What this task involves:
Could you work out how many lines of the material below hold "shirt"? Only the number is needed.

Available data:
══════════════════════════════

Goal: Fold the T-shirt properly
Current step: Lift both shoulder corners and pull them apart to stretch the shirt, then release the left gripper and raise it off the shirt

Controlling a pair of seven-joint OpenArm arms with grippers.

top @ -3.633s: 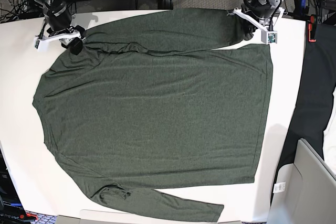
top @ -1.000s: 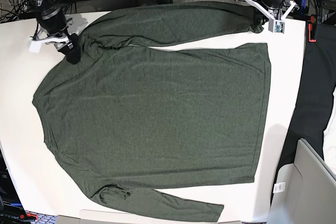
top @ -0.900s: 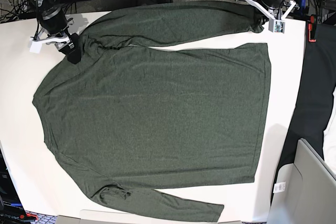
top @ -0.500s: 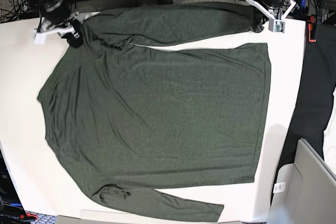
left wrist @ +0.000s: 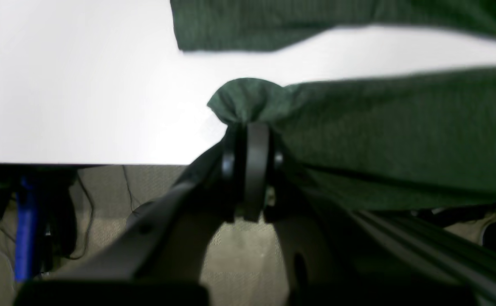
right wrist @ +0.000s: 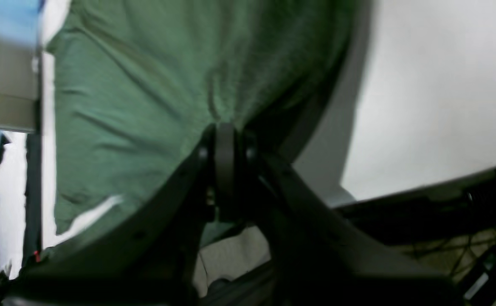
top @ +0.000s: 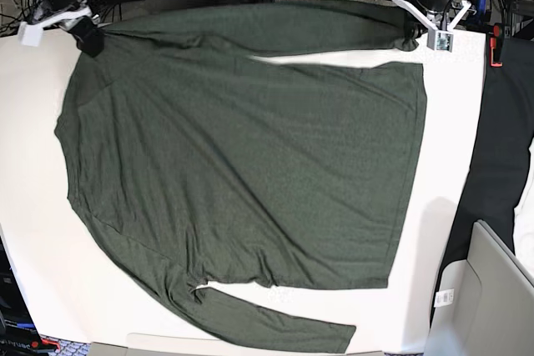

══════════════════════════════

Output of the exercise:
2